Mubadalah.id – Kongres Ulama Perempuan Indonesia (KUPI) pertama pada 2017, yang digelar di Pesantren Kebon Jambu Al-Islamy Cirebon, menjadi tonggak bersejarah karena untuk pertama kalinya ulama perempuan berkumpul dalam sebuah forum resmi tingkat nasional.
Dalam kongres tersebut, mereka merumuskan dan mengeluarkan fatwa-fatwa berbasis pengalaman perempuan. Sekaligus menegaskan kepada publik bahwa otoritas keagamaan bukan satu jenis kelamin.

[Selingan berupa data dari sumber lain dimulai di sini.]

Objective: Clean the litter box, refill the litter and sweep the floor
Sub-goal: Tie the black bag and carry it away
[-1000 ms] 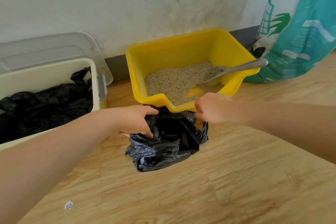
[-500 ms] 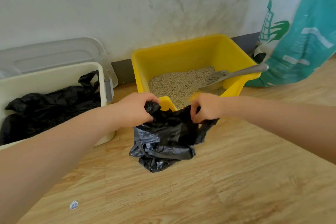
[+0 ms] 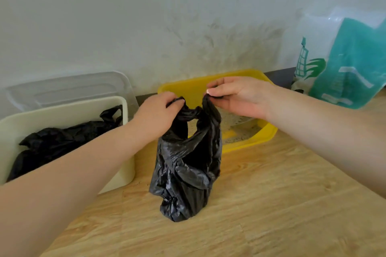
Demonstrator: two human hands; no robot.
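Resting on wood floor point(image 3: 271, 204), scuffed wall point(image 3: 188, 27) behind.

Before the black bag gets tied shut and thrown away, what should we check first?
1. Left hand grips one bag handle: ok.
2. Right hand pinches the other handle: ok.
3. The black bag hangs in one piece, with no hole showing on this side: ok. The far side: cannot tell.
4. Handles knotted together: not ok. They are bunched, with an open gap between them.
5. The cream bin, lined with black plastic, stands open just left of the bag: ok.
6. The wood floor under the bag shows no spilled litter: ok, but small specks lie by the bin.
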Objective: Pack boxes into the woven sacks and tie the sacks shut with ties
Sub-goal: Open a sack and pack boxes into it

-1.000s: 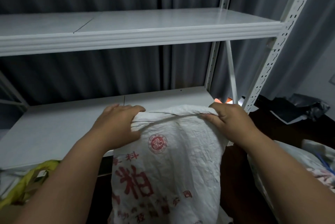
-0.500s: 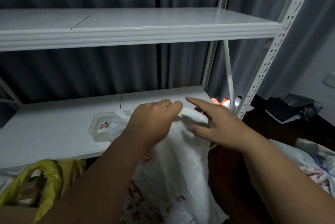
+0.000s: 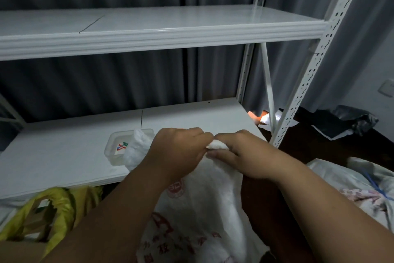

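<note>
Fingers of left hand (image 3: 179, 152) and right hand (image 3: 245, 154) curled tight, knuckles meeting, gripping the bunched mouth of the white woven sack (image 3: 202, 209). Sack hanging below. Just left, a clear plastic container (image 3: 115, 147) on the lower shelf (image 3: 64, 156). Further left, below, a yellow bag (image 3: 55, 205).

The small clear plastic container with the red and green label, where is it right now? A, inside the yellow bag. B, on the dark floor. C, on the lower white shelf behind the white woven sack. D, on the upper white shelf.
C: the small clear plastic container sits on the lower white shelf, partly hidden behind the bunched top of the white woven sack.
</note>
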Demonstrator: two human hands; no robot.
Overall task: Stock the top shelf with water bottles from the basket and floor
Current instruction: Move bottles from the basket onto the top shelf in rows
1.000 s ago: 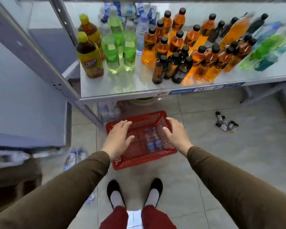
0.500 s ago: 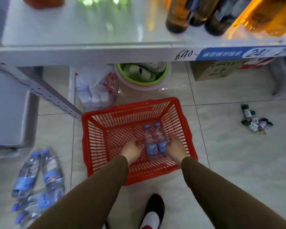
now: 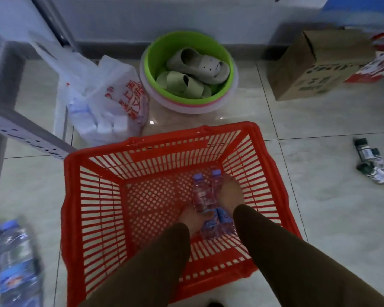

KUPI mengingatkan kita bahwa perjuangan keadilan gender dalam Islam bukan agenda baru. Ini adalah gerakan yang tumbuh dari rahim pesantren, dari ruang-ruang belajar Islam, dari kerja keras para perempuan muslim Indonesia selama puluhan tahun. Tidak ada yang kebetulan. Tidak ada yang mendadak muncul. Semua berdiri di atas sejarah panjang para perempuan di akar rumput.
Di saat negara kita menghadapi tantangan ekstremisme, konservatisme, dan kekerasan atas nama agama. Maka kehadiran KUPI menegaskan bahwa Islam justru hadir sebagai agama yang menghadirkan keadilan dan pembebasan.
KUPI menunjukkan bahwa ketika ulama perempuan diberi ruang untuk bersuara dan memimpin. Maka tafsir keagamaan menjadi lebih memihak kepada perempuan dan laki-laki, lebih dekat dengan realitas sosial, dan lebih peka terhadap ketidakadilan.
Hal ini bukan sekadar pembelaan terhadap perempuan, tetapi penegasan bahwa Islam berpihak pada kemanusiaan. Dan KUPI adalah salah satu bukti terkuat bahwa perubahan sosial dapat bergerak dari bawah, konsisten, dan tak boleh kita hentikan. []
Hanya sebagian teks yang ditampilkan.